[Try it]: Find every line below where the string "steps" shows up, and copy those lines.

[Working data]:
______________________________

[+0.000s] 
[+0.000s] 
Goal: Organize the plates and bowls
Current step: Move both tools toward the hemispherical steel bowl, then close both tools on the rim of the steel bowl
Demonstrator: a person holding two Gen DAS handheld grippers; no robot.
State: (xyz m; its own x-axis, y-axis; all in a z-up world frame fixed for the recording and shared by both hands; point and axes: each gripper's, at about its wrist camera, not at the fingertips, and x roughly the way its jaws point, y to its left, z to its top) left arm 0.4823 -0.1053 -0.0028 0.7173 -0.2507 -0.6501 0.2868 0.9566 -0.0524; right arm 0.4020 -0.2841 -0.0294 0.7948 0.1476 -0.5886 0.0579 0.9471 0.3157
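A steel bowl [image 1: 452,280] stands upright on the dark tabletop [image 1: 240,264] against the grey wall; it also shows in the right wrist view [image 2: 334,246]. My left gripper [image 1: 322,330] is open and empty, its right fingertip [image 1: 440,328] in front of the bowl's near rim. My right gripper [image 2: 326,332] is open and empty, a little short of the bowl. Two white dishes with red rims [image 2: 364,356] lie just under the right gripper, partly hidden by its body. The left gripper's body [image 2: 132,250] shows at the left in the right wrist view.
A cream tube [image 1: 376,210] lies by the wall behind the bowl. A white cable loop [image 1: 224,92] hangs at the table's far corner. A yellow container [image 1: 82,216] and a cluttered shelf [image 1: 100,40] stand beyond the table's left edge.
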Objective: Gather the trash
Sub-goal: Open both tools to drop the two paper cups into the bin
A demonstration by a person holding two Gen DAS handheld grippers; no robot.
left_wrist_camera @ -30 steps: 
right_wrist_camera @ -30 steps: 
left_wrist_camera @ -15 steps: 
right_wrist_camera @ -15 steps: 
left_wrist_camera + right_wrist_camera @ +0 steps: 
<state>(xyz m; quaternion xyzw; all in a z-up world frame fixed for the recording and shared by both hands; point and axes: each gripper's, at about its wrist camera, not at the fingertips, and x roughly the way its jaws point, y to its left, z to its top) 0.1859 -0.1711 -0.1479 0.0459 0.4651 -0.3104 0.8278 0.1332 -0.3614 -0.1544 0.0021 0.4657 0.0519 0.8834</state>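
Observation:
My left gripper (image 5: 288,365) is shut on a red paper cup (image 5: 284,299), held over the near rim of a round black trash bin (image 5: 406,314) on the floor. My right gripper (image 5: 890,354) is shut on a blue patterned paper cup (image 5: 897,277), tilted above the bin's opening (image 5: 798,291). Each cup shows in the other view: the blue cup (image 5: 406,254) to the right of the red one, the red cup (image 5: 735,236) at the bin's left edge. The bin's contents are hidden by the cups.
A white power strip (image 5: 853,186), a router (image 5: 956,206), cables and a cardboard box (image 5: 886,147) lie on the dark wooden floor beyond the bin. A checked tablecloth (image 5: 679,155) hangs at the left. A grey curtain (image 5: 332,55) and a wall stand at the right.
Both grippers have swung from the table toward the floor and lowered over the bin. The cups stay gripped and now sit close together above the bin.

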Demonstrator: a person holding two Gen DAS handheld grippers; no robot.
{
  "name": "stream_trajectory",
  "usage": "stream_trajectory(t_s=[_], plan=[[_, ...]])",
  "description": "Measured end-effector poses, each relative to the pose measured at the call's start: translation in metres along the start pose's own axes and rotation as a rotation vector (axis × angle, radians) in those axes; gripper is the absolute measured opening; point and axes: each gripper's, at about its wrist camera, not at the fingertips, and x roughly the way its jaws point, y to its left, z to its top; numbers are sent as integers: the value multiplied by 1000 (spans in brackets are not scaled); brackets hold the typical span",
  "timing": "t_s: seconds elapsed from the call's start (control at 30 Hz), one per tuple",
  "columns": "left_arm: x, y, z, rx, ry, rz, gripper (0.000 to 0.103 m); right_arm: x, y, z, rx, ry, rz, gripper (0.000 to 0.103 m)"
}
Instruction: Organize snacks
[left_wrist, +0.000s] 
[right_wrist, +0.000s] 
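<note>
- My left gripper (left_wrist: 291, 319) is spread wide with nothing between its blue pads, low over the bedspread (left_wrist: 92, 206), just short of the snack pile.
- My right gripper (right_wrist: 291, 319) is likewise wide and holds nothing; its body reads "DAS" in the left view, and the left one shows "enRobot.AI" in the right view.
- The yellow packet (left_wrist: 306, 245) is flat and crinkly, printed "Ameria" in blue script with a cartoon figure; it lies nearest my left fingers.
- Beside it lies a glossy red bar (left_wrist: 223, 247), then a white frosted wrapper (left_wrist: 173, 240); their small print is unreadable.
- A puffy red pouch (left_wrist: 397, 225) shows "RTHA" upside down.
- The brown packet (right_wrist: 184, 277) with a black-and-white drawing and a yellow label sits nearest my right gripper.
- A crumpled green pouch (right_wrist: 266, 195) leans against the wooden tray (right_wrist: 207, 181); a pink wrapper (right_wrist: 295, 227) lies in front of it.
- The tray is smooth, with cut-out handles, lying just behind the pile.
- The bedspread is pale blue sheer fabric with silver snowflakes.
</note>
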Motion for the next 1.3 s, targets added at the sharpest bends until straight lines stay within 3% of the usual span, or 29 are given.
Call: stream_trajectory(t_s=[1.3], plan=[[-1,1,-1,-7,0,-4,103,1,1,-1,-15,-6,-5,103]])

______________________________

[Response to this task]:
left_wrist_camera @ -30 steps: 
right_wrist_camera @ -30 steps: 
left_wrist_camera @ -15 steps: 
right_wrist_camera @ -15 steps: 
left_wrist_camera + right_wrist_camera @ +0 steps: 

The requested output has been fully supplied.